I wish I could pretend that those people were themselves not out there; or at least, that they did not really believe such nonsense, but were merely behaving as if they did. I wish it were unnecessary to explain that taking that view of quantum mechanics -- the fundamental theory that underlies the whole of physics -- impedes further progress and makes it well-nigh impossible to understand that theory or its astonishing connections with other fields of knowledge.

But it is necessary, because this time, it was not only the die-hard opponents of the new theory who retreated into instrumentalism, it was the founders themselves -- many of them, anyway -- and in most branches of physics ever since, the prevailing attitude towards quantum mechanics has been pragmatic acceptance, combined with every sort of refusal to take it seriously as a description of reality.
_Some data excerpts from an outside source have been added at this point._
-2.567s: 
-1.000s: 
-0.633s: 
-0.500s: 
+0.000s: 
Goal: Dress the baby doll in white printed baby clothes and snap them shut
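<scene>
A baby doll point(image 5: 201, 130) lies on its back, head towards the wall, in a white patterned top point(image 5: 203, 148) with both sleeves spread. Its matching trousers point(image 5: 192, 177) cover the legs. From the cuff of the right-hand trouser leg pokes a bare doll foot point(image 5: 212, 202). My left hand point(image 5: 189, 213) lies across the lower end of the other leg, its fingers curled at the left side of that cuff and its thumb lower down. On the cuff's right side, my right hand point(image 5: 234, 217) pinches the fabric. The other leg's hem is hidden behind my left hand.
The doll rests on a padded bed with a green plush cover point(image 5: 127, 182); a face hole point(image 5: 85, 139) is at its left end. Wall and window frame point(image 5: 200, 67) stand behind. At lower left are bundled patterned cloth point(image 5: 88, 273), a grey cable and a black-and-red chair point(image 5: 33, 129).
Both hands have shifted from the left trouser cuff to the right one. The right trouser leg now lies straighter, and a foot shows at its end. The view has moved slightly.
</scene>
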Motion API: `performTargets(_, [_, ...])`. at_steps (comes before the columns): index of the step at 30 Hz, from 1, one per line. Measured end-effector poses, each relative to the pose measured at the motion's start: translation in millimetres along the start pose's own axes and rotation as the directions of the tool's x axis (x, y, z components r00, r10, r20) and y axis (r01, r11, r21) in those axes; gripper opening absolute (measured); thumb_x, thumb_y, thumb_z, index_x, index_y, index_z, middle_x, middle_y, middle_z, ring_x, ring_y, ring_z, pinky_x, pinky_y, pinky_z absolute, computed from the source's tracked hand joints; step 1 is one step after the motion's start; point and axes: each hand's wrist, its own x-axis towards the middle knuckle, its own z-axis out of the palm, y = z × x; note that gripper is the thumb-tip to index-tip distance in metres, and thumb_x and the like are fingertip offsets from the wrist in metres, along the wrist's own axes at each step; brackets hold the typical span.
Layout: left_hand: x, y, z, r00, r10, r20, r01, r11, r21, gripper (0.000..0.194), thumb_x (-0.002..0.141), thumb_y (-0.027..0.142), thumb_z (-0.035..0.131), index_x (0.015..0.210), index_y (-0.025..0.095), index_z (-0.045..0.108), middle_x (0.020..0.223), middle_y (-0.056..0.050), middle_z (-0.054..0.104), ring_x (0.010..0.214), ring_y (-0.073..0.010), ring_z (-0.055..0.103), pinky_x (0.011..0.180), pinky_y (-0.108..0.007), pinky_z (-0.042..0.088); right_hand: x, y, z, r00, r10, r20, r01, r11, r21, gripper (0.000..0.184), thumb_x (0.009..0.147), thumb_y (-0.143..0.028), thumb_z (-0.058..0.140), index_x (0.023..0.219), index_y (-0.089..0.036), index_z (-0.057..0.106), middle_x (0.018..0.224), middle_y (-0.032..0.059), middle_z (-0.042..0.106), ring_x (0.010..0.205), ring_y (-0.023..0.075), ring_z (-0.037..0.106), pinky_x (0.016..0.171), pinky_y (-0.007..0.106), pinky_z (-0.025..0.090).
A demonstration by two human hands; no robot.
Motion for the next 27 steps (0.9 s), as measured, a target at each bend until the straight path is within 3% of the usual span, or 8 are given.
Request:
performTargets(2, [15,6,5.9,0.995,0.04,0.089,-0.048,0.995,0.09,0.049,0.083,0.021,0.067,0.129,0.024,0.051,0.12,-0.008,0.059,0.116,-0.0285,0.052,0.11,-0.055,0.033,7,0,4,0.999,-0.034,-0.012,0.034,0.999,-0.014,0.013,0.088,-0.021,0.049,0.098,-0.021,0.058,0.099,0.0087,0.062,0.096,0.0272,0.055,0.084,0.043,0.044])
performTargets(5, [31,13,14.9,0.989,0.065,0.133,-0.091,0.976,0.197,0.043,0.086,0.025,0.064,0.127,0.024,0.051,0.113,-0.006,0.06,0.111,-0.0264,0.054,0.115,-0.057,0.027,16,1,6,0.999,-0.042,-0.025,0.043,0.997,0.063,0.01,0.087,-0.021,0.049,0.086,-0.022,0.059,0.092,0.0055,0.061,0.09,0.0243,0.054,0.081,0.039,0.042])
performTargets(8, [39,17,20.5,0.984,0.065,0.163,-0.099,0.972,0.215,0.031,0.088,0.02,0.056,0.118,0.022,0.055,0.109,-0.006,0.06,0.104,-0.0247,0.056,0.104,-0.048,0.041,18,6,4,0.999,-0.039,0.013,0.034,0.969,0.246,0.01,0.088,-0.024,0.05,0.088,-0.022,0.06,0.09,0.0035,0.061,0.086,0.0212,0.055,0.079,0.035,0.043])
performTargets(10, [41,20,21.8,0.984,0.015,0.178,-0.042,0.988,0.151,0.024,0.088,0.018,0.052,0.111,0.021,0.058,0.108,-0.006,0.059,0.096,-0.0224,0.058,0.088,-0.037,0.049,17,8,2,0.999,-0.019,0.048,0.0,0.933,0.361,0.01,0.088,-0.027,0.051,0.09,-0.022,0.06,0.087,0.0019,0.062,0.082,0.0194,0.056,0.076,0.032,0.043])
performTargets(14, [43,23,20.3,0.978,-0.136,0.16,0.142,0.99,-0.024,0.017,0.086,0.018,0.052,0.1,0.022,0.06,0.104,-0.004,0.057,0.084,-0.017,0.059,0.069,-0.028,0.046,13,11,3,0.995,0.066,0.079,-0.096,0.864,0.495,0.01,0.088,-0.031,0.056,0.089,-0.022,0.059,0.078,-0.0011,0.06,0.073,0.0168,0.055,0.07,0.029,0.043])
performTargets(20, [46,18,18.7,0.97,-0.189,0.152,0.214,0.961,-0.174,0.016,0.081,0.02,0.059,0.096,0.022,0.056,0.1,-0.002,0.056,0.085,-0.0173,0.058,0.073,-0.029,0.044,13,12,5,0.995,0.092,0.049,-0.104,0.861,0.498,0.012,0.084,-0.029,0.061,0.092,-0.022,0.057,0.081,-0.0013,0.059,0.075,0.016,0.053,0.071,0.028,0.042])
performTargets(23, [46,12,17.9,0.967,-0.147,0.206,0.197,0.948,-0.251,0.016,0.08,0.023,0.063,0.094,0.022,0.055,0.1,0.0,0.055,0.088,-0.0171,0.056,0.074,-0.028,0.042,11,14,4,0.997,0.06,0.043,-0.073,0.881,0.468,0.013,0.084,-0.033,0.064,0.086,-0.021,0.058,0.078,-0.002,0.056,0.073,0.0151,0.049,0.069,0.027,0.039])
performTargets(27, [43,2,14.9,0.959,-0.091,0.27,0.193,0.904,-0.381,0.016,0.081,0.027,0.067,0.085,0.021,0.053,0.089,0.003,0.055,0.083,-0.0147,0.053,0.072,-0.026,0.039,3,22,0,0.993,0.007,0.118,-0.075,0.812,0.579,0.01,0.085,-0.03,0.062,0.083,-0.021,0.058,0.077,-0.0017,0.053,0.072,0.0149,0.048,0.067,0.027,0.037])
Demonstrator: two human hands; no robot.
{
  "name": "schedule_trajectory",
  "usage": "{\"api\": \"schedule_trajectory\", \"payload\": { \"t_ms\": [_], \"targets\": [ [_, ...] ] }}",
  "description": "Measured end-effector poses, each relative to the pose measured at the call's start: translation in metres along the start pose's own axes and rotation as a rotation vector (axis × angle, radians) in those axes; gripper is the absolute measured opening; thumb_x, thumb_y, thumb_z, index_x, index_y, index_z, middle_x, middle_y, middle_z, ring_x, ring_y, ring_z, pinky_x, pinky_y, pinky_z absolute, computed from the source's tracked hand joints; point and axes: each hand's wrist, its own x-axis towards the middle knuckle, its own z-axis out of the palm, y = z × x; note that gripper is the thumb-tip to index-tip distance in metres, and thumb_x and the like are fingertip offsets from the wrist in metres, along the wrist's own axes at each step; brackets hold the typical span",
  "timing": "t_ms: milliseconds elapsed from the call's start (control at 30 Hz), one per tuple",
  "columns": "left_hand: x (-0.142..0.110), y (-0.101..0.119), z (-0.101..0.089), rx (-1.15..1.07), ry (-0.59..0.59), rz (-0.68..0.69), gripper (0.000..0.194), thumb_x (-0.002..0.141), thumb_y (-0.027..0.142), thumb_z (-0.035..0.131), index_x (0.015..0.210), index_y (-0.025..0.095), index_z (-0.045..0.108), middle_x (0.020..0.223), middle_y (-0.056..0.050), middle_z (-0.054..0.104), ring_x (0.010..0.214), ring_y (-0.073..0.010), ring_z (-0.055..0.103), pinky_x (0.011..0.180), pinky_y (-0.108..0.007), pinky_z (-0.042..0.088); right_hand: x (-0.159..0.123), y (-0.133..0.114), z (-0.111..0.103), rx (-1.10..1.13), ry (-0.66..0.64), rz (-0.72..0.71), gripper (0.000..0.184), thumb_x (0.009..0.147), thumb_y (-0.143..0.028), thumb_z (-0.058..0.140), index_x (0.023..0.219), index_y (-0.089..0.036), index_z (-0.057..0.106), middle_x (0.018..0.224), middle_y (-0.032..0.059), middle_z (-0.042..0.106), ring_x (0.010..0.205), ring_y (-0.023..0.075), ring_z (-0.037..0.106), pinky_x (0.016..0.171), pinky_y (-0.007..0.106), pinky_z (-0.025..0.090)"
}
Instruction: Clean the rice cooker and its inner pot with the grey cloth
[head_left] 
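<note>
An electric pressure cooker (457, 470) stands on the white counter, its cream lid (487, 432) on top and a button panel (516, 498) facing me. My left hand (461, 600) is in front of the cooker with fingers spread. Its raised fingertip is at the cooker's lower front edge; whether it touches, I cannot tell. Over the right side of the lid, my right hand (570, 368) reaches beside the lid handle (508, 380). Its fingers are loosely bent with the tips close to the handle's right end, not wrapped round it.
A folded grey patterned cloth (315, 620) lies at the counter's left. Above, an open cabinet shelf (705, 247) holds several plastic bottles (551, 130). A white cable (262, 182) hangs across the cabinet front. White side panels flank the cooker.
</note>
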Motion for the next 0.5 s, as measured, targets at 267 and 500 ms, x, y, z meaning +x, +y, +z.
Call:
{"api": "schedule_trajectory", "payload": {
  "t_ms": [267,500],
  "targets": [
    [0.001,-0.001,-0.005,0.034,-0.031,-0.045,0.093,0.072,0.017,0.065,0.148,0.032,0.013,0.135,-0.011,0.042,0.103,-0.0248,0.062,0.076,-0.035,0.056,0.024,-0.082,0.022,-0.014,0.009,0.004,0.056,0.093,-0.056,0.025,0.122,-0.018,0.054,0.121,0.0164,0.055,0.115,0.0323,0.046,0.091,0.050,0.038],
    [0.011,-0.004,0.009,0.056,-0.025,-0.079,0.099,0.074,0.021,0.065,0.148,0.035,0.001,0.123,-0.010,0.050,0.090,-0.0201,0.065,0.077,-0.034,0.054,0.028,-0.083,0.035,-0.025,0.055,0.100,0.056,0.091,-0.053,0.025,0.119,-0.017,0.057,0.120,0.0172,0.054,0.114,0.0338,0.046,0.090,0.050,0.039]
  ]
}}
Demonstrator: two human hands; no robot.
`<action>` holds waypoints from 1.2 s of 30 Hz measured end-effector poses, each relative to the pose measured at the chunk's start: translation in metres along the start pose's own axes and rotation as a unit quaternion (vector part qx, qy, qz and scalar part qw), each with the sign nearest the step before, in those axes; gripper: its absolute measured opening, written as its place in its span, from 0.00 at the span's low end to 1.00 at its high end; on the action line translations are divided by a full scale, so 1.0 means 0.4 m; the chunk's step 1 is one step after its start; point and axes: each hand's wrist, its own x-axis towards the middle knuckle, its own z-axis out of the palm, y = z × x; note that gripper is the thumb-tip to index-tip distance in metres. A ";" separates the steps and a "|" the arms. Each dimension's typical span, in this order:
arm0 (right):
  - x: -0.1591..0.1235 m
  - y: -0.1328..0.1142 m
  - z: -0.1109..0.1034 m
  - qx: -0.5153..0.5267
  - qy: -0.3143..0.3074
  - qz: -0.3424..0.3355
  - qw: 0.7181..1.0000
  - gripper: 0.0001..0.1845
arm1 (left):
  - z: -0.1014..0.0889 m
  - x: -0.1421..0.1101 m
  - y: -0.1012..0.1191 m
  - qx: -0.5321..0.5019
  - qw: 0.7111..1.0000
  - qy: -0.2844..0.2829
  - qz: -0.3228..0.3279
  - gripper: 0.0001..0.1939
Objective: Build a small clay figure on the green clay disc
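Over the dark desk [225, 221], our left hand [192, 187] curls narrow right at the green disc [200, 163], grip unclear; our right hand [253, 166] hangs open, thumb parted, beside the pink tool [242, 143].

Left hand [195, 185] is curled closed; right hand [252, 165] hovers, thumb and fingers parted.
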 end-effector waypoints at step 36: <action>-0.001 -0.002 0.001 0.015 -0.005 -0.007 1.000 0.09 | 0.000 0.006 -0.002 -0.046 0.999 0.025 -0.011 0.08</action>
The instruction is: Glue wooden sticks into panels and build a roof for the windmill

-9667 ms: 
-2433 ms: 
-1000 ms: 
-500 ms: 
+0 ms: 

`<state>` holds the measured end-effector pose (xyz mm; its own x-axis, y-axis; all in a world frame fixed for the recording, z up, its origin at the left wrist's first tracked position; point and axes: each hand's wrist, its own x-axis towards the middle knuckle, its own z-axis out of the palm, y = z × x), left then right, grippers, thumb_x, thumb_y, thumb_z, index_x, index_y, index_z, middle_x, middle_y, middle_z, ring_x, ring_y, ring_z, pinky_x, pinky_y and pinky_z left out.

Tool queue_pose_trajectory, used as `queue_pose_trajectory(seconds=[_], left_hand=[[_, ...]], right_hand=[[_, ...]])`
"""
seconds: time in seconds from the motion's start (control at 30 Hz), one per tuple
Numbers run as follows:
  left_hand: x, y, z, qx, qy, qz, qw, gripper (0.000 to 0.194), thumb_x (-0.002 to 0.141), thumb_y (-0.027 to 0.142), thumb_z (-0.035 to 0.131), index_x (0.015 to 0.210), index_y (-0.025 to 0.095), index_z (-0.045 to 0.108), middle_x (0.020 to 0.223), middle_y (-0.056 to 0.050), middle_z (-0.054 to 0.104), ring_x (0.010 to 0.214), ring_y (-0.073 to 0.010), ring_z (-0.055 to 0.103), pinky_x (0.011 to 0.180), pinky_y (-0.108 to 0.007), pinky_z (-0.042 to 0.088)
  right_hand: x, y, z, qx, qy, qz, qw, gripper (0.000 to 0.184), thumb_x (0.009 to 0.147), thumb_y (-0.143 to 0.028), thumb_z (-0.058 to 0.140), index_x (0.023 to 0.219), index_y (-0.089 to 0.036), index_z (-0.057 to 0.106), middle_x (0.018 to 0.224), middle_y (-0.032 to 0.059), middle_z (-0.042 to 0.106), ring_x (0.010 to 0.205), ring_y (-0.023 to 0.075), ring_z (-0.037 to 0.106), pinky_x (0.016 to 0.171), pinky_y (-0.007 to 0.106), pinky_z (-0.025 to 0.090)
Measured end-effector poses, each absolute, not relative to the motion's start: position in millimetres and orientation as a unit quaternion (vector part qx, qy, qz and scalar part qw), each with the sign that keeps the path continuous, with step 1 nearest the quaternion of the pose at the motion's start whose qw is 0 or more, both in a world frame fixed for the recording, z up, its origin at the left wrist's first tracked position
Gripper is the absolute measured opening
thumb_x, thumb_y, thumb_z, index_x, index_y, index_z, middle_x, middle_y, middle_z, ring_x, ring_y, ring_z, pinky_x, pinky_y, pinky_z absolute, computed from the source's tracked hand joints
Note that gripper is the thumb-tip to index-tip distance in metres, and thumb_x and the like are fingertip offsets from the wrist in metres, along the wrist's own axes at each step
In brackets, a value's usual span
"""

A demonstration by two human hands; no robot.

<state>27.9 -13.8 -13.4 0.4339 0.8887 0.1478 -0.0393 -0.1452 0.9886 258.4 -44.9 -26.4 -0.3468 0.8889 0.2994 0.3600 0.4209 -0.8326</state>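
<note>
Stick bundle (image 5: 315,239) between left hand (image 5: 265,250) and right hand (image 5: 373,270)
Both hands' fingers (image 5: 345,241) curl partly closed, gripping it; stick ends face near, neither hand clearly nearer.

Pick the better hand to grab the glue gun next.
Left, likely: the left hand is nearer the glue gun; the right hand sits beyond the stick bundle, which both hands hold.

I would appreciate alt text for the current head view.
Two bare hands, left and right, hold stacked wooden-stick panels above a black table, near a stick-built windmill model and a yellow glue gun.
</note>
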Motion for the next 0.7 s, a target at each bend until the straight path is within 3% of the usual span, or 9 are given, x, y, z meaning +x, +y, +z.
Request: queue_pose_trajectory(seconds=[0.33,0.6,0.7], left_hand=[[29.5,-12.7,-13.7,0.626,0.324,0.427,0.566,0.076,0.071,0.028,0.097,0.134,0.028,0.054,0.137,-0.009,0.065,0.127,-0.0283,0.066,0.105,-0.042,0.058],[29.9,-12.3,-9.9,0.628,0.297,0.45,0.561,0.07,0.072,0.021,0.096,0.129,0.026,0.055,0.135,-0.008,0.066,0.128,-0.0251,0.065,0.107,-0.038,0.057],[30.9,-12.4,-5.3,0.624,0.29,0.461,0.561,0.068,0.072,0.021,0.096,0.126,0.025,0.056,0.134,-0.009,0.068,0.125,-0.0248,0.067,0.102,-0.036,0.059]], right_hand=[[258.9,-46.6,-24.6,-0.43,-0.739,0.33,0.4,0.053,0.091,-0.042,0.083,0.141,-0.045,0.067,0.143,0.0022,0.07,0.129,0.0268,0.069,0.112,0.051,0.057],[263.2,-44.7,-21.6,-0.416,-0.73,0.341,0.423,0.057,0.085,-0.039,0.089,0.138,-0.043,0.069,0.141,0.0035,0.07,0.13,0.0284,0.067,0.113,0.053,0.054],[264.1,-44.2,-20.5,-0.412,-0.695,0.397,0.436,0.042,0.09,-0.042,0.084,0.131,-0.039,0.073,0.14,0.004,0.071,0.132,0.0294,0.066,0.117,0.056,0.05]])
Moreover, this sad state of affairs has been repeated, with variations, in three other fields where important new explanations have been discovered, namely the theory of evolution (as updated by Richard Dawkins); Karl Popper's theory of the growth of knowledge in science; and Alan Turing's theory of the universal computer.

In The Fabric of Reality all four of these stands -- our four deepest explanations of reality -- are taken seriously, not just in their own right, but jointly. For it turns out that they are so closely interrelated that none of them can be properly understood without reference to the other three. Recent research on quantum computers -- machines that perform computations of unprecedented complexity by sharing sub-tasks among vast number of universes -- provides one example of this. Another is the restoration of life and human thought to significance in the scheme of things; for while they seem insignificant in any one universe, from the multiverse perspective they would be recognisable in the very largest structures. Considered together, these four strands of explanation reveal a unified fabric of reality that is objective and comprehensible and in which human actions and ideas play essential roles. This is a rational world view that ought to be the prevailing one -- not the final 'theory of everything', but the starting point for the discovery of even better explanations, and the tentative standard against which all new theories should be judged.